El historiador Edmund Wilson, nos recuerda la conversación que mantuvo con un ciudadano alemán que vivió la barbarie nazi: “primero vinieron por los socialistas, y yo no dije nada, porque yo no era socialista. Luego vinieron por los sindicalistas, y yo no dije nada, porque yo no era sindicalista. Luego vinieron por los judíos, y yo no dije nada, porque yo no era judío. Luego vinieron por mí, y no quedaba nadie para hablar por mí”. El silencio nunca es alternativa. Abdicar la responsabilidad política de disentir, denunciar, cuestionar, criticar, señalar, exigir, puede ser el primer paso hacia la autocracia (régimen político en el que una sola persona gobierna sin someterse a ningún tipo de limitación y con la facultad de promulgar y modificar leyes a su voluntad). Esa mezcla de indolencia, miedo, fervor, ayuda a entender porque dictadores como Hitler, Stalin, Mussolini, Chávez, compartieron rutas similares, alcanzaron el poder; la clase gobernante y la sociedad ignoró las señales de advertencia, comportándose de manera ingenua, irresponsable, entregando el poder. La pregunta central es ¿cómo enfrentar la autocracia? ¿cómo contenerla? Las instituciones, muchas veces, no son suficientes por sí solas para poner freno a esos personajes de apetitos imperiales; frente a ellos, es indispensable defender la Constitución, y esa defensa no solo deben realizarla los partidos políticos, los ciudadanos, las organizaciones no gubernamentales, también debe hacerse mediante normas democráticas. Como sociedad, los ciudadanos necesitan levantar la voz, que esa sea un diálogo, una discusión, una asamblea. Una voz sin olvido, que pueda ir más allá del desconsuelo, la queja, el desorden, apartarse de la noche densa, buscar dentro de su interior la claridad que hay en las fuentes, en la energía social.
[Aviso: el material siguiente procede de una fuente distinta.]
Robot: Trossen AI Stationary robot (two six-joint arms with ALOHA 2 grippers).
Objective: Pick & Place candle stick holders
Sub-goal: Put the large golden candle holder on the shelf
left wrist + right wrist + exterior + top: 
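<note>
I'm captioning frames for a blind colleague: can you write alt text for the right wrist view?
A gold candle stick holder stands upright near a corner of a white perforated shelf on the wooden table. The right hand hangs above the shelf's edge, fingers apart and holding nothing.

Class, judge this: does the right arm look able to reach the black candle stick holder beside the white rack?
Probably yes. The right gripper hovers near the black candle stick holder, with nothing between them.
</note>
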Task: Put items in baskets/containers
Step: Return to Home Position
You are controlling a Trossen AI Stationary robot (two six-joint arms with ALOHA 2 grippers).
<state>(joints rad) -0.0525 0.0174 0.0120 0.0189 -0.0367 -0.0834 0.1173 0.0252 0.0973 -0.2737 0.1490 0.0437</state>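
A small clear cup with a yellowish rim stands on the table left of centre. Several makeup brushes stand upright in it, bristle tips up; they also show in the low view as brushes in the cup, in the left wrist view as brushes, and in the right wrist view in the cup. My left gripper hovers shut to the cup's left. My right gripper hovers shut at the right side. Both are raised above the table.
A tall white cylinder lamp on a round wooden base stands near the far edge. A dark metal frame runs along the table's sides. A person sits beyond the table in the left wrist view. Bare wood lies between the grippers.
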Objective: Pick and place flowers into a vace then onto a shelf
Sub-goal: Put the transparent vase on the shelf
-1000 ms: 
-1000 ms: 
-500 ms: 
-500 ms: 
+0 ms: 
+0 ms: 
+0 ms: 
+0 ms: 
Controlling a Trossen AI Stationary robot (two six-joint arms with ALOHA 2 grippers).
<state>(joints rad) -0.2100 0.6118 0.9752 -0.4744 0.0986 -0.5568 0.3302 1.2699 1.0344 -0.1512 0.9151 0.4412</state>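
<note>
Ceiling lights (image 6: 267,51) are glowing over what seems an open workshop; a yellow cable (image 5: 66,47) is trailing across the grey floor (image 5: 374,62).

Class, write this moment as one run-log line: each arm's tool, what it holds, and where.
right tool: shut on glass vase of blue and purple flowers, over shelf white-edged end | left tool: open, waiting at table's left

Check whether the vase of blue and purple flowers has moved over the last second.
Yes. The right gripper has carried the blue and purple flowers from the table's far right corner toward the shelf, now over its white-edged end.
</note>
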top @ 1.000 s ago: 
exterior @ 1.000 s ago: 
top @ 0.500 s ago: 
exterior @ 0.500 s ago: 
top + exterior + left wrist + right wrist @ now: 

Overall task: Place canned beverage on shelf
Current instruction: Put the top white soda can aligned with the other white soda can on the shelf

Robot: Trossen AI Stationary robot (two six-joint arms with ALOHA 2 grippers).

Levitsky y Ziblatt, partiendo del trabajo del politólogo alemán Juan Linz, han concebido un conjunto de cuatro señales de advertencia que pueden ayudar a identificar el talante autoritario, autocrático, esas son: 1. Rechaza, ya sea de palabra o mediante acciones, las reglas democráticas del juego; 2. Niega la legitimidad de sus oponentes; 3. Tolera o alienta la violencia; 4. Indica su voluntad de restringir las libertades civiles de sus opositores, incluidos los medios de comunicación, “los populistas suelen ser políticos antisistema, figuras que afirman representar la voz del –pueblo– y que libran una guerra contra lo que describen como una elite corrupta y conspiradora, los populistas tienden a negar la legitimidad de los partidos establecidos, a quienes atacan tildándolos de antidemocráticos e incluso de antipatrióticos” (Levitsky y Ziblatt; Cómo mueren las democracias). En el caso particular del sistema político mexicano, el Poder Ejecutivo acumuló, a lo largo de muchos años, vastas capacidades que lo transformaron en una suerte de presidencia imperial (expresión acuñada por el historiador Arthur Schlesinger Jr). La presidencia mexicana ha reforzado los mecanismos de control social y político que contribuyen a perpetuar la desigualdad, el clientelismo político, la política económica de austeridad. Frente a ese modelo, que arraiga el viejo régimen, que se resiste a marcharse, es necesario defender la tradición liberal que se sostiene en la dignidad humana. Esa dignidad se expresa en la noción de los derechos, donde la garantía es la protección fundamental contra los caprichos del poder. De igual manera, fortalecer la tolerancia mutua y la contención institucional es fundamental para la salud democrática. El camino más inmediato para herir de muerte a la democracia es rechazar el escrutinio público, la rendición de cuentas, la solidez y fortalecimiento de instituciones de transparencia, la institución electoral, las voces críticas que, democráticamente, disienten. Preocupantemente, la presidencia imperial asoma el rostro cuando decide castigar a un analista político, Sergio Aguayo, porque denuncia “el hedor corrupto” del ex gobernador de Coahuila; desde luego, la escritura que practica Aguayo, es antipática, desafiante para el poder, pero eso es justamente lo que nutre la democracia, las voces que denuncian los caprichos del poder, sus corruptelas, esas voces profundas que incomodan al poder, lo denuncian, solo con ellas puede sobrevivir la democracia.